Agora que o Big Brother Brasil 23 acabou, vai começar outro reality que tem tudo para ser líder de audiência. A comissão parlamentar mista de inquérito (CPMI), que investiga os atos golpistas de 8 de janeiro, deve drenar atenção pública e expor as fragilidades da relação do governo com o Congresso Nacional e com os militares. Bem que Lula tentou evitar a instalação da CPMI, mas foi atropelado pelas imagens do seu ministro do Gabinete de Segurança Institucional, o general Gonçalves Dias, perambulando pelo Palácio do Planalto durante a invasão. “G.Dias” perdeu o cargo e o governo perdeu a oportunidade de evitar trazer de novo à tona a participação de militares nesses atos.
Sabe-se que parte das Forças Armadas tinha, sim, alinhamento com ideias golpistas e participou dos atos de janeiro, fato que vem sendo investigado pela Justiça. Para Lula, a ideia inicial parecia ser deixar que o Judiciário investigasse e punisse os “maus militares”, enquanto defenestrava os fardados bolsonaristas dos cargos em confiança do Poder Executivo. No meio do processo, lentamente buscaria reconstruir sua relação com as forças.
A nomeação de José Múcio foi um primeiro indício de que o revanchismo contra as forças não seria uma bandeira do governo. O presidente foi muito criticado, já que Múcio tem boa interlocução com conservadores, sendo inclusive elogiado por Hamilton Mourão (Republicanos-RS), quando anunciado.
No entanto, a instalação da CPMI tende a prejudicar a contemporização buscada por Lula.
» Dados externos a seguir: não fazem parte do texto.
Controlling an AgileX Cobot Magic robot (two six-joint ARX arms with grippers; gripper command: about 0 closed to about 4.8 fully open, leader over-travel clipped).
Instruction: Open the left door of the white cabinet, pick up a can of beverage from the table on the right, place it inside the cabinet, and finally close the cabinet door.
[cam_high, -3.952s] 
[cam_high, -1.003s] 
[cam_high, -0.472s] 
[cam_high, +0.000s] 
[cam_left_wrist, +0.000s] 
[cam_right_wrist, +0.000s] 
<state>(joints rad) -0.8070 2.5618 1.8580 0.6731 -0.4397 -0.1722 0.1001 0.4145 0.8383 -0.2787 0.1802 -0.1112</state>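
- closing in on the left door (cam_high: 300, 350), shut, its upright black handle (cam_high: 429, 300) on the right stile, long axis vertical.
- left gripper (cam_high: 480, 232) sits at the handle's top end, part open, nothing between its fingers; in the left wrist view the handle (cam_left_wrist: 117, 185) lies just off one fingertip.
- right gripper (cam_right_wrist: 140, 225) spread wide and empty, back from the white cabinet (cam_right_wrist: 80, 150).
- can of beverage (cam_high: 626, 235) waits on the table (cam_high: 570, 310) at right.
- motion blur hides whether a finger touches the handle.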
Mesmo entre os indicados pelo governo, será difícil não apontar a participação dos militares. Do outro lado, haverá uma tropa de choque alinhada ao ex-presidente Bolsonaro, sedenta por fazer valer a versão absurda de que o governo eleito foi conivente com a invasão na sede dos poderes.
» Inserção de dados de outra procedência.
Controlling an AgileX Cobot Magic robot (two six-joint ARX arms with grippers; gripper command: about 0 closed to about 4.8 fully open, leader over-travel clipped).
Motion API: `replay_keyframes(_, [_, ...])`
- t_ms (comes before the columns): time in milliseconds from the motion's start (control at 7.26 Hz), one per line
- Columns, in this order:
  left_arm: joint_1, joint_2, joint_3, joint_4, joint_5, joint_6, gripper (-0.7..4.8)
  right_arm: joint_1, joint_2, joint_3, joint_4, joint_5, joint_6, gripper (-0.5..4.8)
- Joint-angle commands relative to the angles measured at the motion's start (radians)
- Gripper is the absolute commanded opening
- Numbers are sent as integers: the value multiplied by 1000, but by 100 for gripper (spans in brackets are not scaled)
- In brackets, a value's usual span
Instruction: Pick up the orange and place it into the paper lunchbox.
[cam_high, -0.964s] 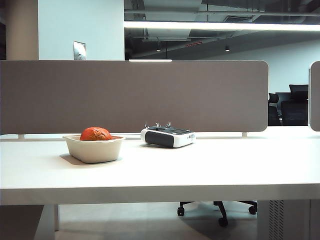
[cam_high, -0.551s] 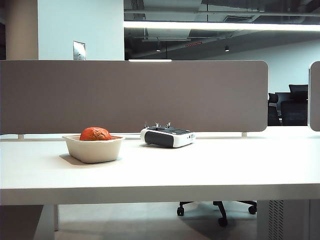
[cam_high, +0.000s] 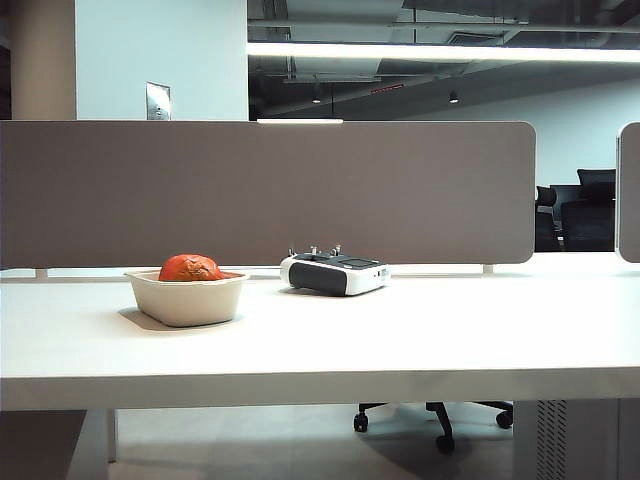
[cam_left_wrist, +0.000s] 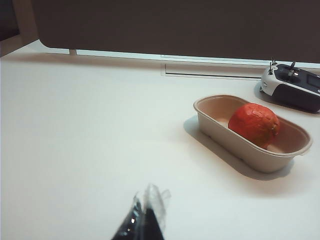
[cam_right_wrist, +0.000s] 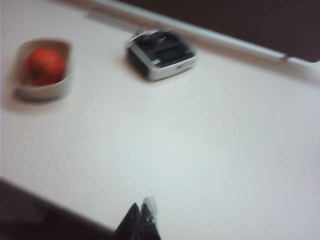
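**Orange seated in lunchbox; both grippers clear**

Exterior: orange inside paper lunchbox on table, remote controller near.

Left wrist: left gripper fingertips together, empty, well apart from lunchbox.

Right wrist (blurred): right gripper closed, empty, above table edge.
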Motion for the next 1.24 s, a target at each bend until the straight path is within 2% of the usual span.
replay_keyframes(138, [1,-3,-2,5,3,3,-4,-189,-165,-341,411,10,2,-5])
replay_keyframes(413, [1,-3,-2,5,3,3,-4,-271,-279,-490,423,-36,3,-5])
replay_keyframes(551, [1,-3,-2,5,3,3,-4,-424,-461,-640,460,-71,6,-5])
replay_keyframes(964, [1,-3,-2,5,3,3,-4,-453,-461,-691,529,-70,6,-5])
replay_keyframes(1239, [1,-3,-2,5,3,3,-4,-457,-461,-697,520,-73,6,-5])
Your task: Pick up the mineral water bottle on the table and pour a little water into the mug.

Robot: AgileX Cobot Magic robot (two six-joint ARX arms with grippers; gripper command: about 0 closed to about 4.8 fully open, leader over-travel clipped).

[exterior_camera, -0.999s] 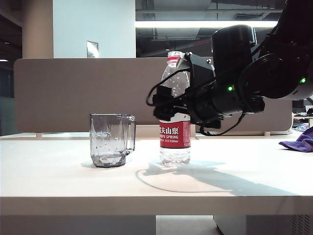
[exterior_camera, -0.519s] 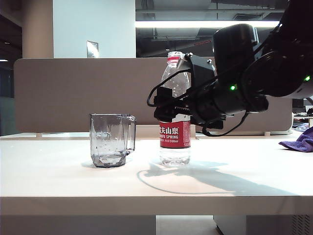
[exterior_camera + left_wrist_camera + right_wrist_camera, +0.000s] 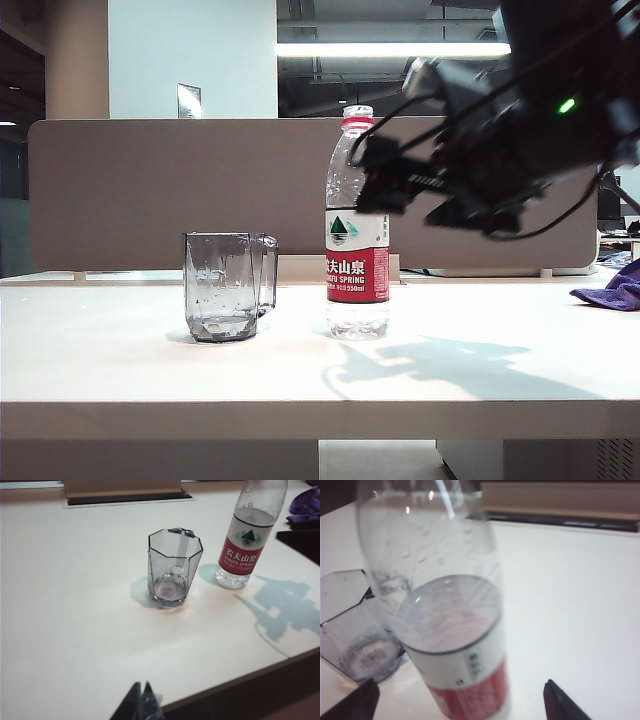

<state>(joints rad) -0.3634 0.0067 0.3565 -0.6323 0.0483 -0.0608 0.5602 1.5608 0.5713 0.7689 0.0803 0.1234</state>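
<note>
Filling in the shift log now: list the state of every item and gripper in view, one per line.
mineral water bottle: upright on the table, no cap visible, partly filled, not gripped.
mug: upright beside the bottle, apart from it, a little water at the bottom.
right gripper: open, fingertips either side of the bottle, not touching it.
left gripper: fingertips together, shut, holding nothing.
purple cloth: crumpled at the table's right edge.

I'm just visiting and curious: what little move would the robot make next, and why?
Probably draw the right gripper further back. Its jaws stand open and hold nothing, above and beside the mineral water bottle, which stands upright on the table beside the mug. The left gripper hangs well off.
</note>
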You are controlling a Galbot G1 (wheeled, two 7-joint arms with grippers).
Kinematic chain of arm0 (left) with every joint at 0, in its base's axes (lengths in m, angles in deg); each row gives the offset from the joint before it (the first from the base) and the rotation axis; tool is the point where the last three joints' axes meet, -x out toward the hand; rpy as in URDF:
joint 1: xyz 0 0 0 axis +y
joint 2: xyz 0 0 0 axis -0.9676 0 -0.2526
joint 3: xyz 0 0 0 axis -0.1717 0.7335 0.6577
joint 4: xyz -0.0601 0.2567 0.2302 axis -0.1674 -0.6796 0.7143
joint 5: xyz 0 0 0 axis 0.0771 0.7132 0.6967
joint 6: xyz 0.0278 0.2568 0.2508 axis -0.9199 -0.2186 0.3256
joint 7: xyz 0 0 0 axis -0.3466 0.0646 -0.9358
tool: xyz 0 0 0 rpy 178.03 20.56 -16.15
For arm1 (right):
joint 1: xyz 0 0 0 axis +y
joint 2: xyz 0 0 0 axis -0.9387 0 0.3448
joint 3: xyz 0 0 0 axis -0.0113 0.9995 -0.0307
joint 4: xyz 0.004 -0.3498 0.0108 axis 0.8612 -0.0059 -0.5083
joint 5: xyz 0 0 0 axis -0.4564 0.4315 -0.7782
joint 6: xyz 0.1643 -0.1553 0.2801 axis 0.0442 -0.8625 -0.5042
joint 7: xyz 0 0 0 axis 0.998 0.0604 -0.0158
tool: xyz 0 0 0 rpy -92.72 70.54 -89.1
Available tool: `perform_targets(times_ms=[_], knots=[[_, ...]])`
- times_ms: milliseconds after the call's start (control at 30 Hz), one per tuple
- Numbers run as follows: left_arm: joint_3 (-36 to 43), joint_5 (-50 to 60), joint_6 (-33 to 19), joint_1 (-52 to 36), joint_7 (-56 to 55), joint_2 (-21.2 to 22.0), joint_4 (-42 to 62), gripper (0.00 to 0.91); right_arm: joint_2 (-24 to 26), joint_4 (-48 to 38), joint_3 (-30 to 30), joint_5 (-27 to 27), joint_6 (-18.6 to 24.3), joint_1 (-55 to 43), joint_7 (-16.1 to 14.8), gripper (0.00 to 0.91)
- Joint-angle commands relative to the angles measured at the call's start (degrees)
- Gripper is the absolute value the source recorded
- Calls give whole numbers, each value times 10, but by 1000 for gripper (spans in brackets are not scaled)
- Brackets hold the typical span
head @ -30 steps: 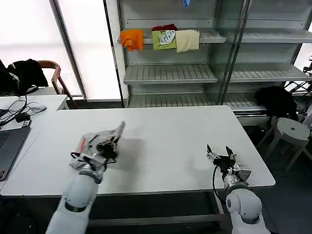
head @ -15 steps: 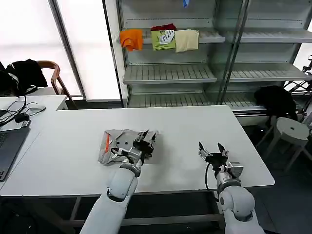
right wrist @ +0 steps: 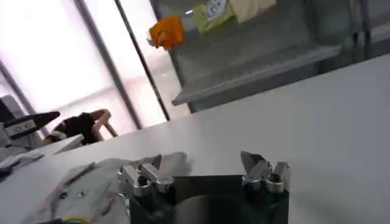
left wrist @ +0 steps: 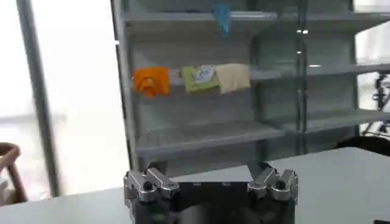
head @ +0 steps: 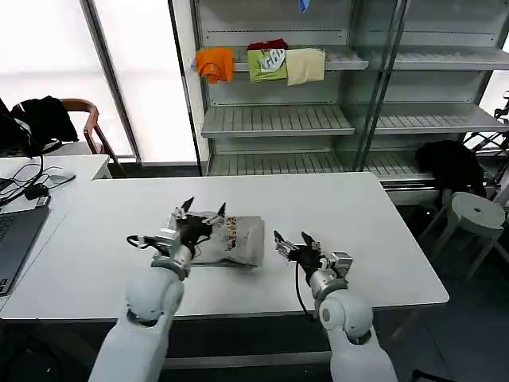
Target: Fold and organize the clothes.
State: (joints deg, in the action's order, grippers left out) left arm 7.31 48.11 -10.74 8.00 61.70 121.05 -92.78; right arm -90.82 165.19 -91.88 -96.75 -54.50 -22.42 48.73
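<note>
A light grey shirt (head: 233, 239) lies bundled in a rough fold on the white table (head: 350, 207), its small multicoloured print facing up. My left gripper (head: 203, 208) is open at the shirt's left end, just above the cloth, with nothing between its fingers. My right gripper (head: 292, 239) is open too and stands just right of the shirt, apart from it. The right wrist view has that gripper (right wrist: 204, 163) open over bare table, with the shirt (right wrist: 79, 193) beside it. In the left wrist view, the left gripper (left wrist: 210, 179) is spread wide and faces the shelves.
Behind the table a metal shelf unit (head: 278, 119) holds folded orange (head: 215, 63), green (head: 268, 64) and cream (head: 306, 65) clothes. A side table with a laptop (head: 14, 239) and a chair with a black garment (head: 44, 119) stand left. A stool (head: 475, 213) stands right.
The left arm carried the shirt from the table's left toward the middle, laid it down and let go. The right gripper moved left, close to the shirt.
</note>
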Motion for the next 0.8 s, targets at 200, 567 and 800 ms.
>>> perform_targets(times_ms=[200,567,800], knots=[[-171,-137,36,87,-4,-37,-48,907,-35,-98,92,-108,-35,-63,68,907],[-180,-180,46,95,-10,-33,-56,907,-41,-110,93,-102,-35,-60,87,0],[-182,-179,45,96,-10,-32,-55,907,-34,-96,82,-110,-34,-59,96,0]])
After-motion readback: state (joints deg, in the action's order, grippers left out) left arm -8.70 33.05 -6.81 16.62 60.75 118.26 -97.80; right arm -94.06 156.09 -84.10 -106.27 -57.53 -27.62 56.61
A relação, ainda em construção, do governo Lula com o Congresso também será testada. Sem boa vontade política, a teórica vantagem que o governo tem na nomeação dos membros da comissão pode evaporar rapidamente. Em uma CPI mista – composta por 16 senadores e 16 deputados – os membros são indicados proporcionalmente pelos blocos partidários do Senado e da Câmara. Quanto maior o bloco, mais membros se pode indicar. Arthur Lira (PP-AL) controla o maior bloco de deputados e, por isso, deve indicar cinco membros e provavelmente o presidente da comissão.
Evidentemente, Lira deve indicar algum deputado de sua confiança para a presidência da CPMI. Um dos nomes que circula é de Arthur Maia (União-BA), opositor ao Partido dos Trabalhadores na Bahia. O governo começaria o jogo perdendo e, por isso, vai ter que fazer esforça extra para indicar um senador aliado para ser o relator.
O senador Renan Calheiros (MDB-AL) teria apoio do governo para relatoria, mas deve encontrar resistências de Lira, por isso deve ser preterido. Nos bastidores, Jacques Wagner articula para emplacar um colega menos midiático, como o do senador Eduardo Braga (MDB-AM).
Além dos cargos mais importantes, os membros da comissão podem alterar muito a situação do governo. De partidos que são rachados – como o União Brasil – podem sair tanto aliados de Lula como Bolsonaristas.
Mesmo aliados de primeira hora podem gerar problemas. O deputado Lindenbergh Farias (PT-RJ), por exemplo, é tido como um dos prováveis representantes do governo. Mesmo sendo um lulista inconteste, Lindenbergh já mostrou no passado que pode ser difícil de controlar.
Manter essa CPI sob controle é tudo que o governo gostaria, mas Lula sabe que isso é praticamente impossível. A estratégia do governo de deixar o foco sobre Bolsonaro e sobre seu círculo mais próximo, sem jogar luz sobre um possível apoio mais amplo das Forças Armadas é a única possível, mesmo assim arriscada. O custo político do controle da CPMI é mais um trunfo que as lideranças do congresso certamente saberão utilizar.
Assim como o BBB, é sempre bom lembrar que a CPMI é um jogo, que mesmo de gosto duvidoso, repercute muito.